Rimbaud n'aurait fait que recopier le poème.
Il est vrai que, dans l'absolu, on peut imaginer bien des hypothèses pour soutenir que le poème serait en effet de Rimbaud, mais ces hypothèses sont invérifiables, alors que la signature "PV" et le témoignage de Régamey sont des réalités convergentes imparables.
Il faudrait démontrer que la signature "PV" a été faite par Régamey, ce qui est improbable et en même temps rendu difficile par le problème d'accès à un manuscrit qu'en plus on n'acceptera pas volontiers de détériorer pour faire une enquête par prélèvement. Peut-on seulement constater de visu une différence d'encrage ? Est-il si impossible que ça d'évaluer si les deux lettres sont plutôt de Régamey, plutôt de Verlaine ou plutôt de Rimbaud ?
Et si la signature est soit de Verlaine, soit de Rimbaud, comment les rimbaldiens vont-ils pouvoir consolider l'hypothèse selon laquelle Verlaine et Rimbaud auraient fait exprès de ne pas révéler à Régamey que Rimbaud était pour partie un auteur du diptyque en question ?
Démontrer cela par le style n'est pas évident, les arguments sont rapidement envisagés comme étant subjectifs. Or, la seule chose que Murphy et les rimbaldiens veulent entendre, je vais vous la donner, puisqu'ils ne sont même pas capables de produire efficacement leur propre argumentation. L'idée est la suivante, Rimbaud a composé un sonnet dont le dernier vers est une citation de Molière dans "Le Châtiment de Tartufe", mais l'argument peut facilement être fragilisé, au vu d'exemples dans l'Album zutique même, mais surtout Rimbaud a évoqué la scène du Prince Impérial sur le champ de bataille dans "L'Eclatante victoire de Sarrebruck", cette escarmouche étant la source de l'anecdote sur le prince qui ramasse courageusement une balle sur le sol, et Rimbaud a ensuite pratiqué l'équivoque sensible sur le sens obscène du mot "Habitude" bien plus tard dans le poème en prose des Illuminations intitulé "H". Et il faut ajouter le jeu de mots sur "Enghiens chez soi" dans le sonnet "Paris" de l'Album zutique. Les rimbaldiens ne veulent entendre que cela. Le dizain concentre des motifs que Rimbaud a exhibés dans d'autres poèmes, donc le dizain doit forcément être de lui. Voilà ce qu'ils veulent entendre. L'ironie, c'est que c'est moi qui formule avec le plus de force les arguments qui peuvent flatter leur conviction. Mais, la vérité, c'est que ça reste indémontrable, un article de foi, que cela peut se contester, tandis que la signature "PV" demeure insolente, mais pour que la plupart des rimbaldiens se déprennent de leurs habitudes, vous pouvez toujours attendre...

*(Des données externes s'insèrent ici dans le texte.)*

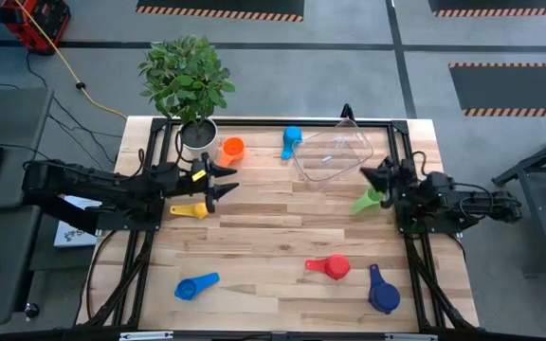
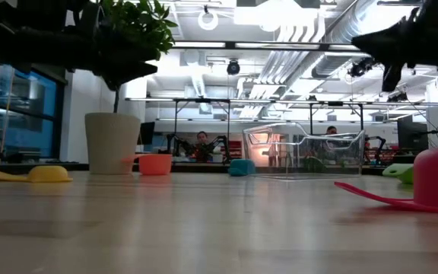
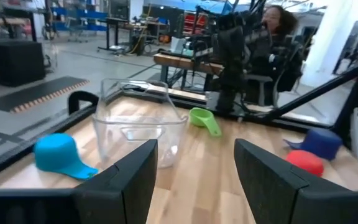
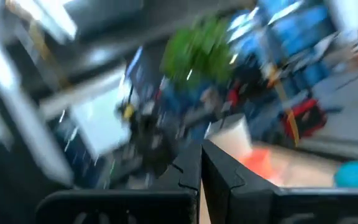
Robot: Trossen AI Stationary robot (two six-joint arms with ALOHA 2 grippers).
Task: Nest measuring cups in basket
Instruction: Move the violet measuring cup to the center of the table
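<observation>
Clear basket point(image 1: 335, 152) empty, cups scattered; left gripper point(image 1: 224, 180) spread wide, right gripper point(image 1: 372, 176) apparently clenched, empty.

You are looking at seven measuring cups on the table: one orange cup point(image 1: 232, 148), one yellow cup point(image 1: 190, 210), one green cup point(image 1: 367, 201), one red cup point(image 1: 330, 268), one dark blue cup point(image 1: 381, 293), and two light blue cups, the first point(image 1: 291, 140) lying by the far edge and the second point(image 1: 195, 286) lying near the front. You are also seeing one clear basket point(image 1: 335, 152), one potted plant point(image 1: 189, 83) in a white pot, and two arms working over the one wooden table point(image 1: 273, 237).
</observation>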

Vous m'accorderez qu'il vaut mieux que je prenne bien le temps de faire un sort à ces sujets qui m'irritent au plus haut point au lieu de précipiter une fin de compte rendu sur le Dictionnaire Rimbaud qui serait informe et indigeste.

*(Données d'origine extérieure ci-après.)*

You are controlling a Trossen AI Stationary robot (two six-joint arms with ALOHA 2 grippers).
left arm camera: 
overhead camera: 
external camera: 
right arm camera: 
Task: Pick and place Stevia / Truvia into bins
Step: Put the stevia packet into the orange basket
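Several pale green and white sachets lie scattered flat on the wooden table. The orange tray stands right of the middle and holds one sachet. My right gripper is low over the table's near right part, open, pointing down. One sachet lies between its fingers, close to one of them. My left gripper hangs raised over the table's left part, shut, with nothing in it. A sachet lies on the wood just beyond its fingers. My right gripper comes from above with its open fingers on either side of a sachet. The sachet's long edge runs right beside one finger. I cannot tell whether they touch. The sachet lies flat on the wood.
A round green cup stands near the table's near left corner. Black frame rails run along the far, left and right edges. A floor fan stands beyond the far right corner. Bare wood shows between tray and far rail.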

RépondreSupprimerDans tous les cas, on est dans le sujet. Je traite par le menu un détail, un micro-événement, quelque chose qui n'est pas l'enjeu essentiel des études rimbaldiennes, mais le mécanisme que je décris est révélateur pour tout le reste et la gravité de plomb qui est mise par les rimbaldiens à s'enferrer dans leurs convictions et à refuser de citer une contestation est un révélateur inquiétant qui apprend à se méfier de toutes les notices expertes sur des sujets compliqués et beaucoup plus tributaires de la subjectivité des arguments. Je ne vais pas dire : "le diable se cache dans les détails", mais l'idée que le détail que je mets à la loupe en apprend beaucoup pour l'édification du lecteur est bien là.